Tony Schoondist was the one to go in and collect the specimen that time, and that night at The Tap he told several Troopers he could barely bring himself to touch it. 'The goddamned thing was staring at me,' he said. 'That's what it felt like, anyway. Dead or not.' He poured himself a glass of beer and drank it down at a single draught. 'I hope that's the end of it,' he said. 'I really, really do.'

But of course it wasn't.

CHAPTER 7

THEN:

Shirley

It's funny how little things can mark a day in your mind. That Friday in 1988 was probably the most horrible one in my life ? I didn't sleep well for six months after, and I lost twenty-five pounds because for awhile I couldn't eat ? but the way I mark it in time is by something nice. That was the day Herb Avery and Justin Islington brought me the bouquet of field-flowers. Just before everything went crazy, that was.

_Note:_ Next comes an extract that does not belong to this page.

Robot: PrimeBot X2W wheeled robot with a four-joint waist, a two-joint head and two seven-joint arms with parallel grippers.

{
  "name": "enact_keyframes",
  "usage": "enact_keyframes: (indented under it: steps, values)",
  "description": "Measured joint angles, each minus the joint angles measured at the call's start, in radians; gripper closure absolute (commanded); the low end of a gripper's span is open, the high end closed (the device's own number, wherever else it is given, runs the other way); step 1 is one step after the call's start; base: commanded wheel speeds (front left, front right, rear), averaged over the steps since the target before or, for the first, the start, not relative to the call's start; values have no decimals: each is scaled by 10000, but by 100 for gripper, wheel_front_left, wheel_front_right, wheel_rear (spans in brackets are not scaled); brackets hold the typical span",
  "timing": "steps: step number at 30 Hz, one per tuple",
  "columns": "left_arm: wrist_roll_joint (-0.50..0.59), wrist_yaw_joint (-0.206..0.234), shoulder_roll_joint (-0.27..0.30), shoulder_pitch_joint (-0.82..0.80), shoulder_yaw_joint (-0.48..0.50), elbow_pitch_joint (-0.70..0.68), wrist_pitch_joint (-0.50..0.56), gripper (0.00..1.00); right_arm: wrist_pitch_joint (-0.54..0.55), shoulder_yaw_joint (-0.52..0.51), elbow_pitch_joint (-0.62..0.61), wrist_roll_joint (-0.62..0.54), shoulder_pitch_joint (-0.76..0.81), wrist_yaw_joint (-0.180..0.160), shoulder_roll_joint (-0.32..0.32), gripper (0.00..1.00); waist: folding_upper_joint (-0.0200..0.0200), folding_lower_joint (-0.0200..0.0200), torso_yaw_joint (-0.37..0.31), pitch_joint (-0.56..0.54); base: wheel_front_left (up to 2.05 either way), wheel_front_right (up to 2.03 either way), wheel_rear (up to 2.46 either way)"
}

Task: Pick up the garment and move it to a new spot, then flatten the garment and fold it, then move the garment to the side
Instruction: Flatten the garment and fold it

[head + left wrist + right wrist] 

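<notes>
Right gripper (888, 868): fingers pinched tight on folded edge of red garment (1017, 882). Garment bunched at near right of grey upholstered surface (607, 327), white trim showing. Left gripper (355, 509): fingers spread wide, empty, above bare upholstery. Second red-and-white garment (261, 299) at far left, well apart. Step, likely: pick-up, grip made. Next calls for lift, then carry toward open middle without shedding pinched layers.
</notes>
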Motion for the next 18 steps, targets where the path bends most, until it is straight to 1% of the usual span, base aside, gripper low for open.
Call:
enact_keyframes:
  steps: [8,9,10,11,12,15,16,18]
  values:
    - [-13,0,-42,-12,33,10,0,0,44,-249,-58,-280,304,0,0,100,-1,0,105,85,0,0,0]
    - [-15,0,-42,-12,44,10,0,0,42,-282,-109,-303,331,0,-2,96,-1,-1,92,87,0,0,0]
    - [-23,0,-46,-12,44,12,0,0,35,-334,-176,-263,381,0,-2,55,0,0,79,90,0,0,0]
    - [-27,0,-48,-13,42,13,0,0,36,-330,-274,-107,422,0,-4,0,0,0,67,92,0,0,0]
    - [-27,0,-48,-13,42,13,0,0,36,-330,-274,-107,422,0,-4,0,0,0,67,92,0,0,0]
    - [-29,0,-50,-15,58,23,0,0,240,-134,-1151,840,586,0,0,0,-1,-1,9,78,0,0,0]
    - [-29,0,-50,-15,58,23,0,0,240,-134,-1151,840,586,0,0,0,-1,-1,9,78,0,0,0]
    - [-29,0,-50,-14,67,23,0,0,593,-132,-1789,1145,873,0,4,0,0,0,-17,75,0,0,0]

They were in my bad books, those two. They'd ruined a brand-new linen skirt, horsing around in the kitchen. I was no part of it, just a gal minding her own business, getting a cup of coffee. Not paying attention, and isn't that mostly when they get you? Men, I mean. They'll be all right for awhile, so you relax, even get lulled into thinking they might be basically sane after all, and then they just break out. Herb and that Islington came galloping into the kitchen like a couple of horses yelling about some bet. Justin is thumping Herb all around the head and shoulders and hollering Pay up, you son of a buck, pay up! and Herb is like We were just kidding around, you know I don't bet when I play cards, let hose of me!

But laughing, both of them. Like loons. Justin was half up on Herb's back, hands around his neck, pretending to choke him. Herb was trying to shake him off, neither of them looking at me or even knowing I was there, standing by the Mr Coffee in my brand-new skirt. Just PCO Pasternak, you know ? part of the furniture.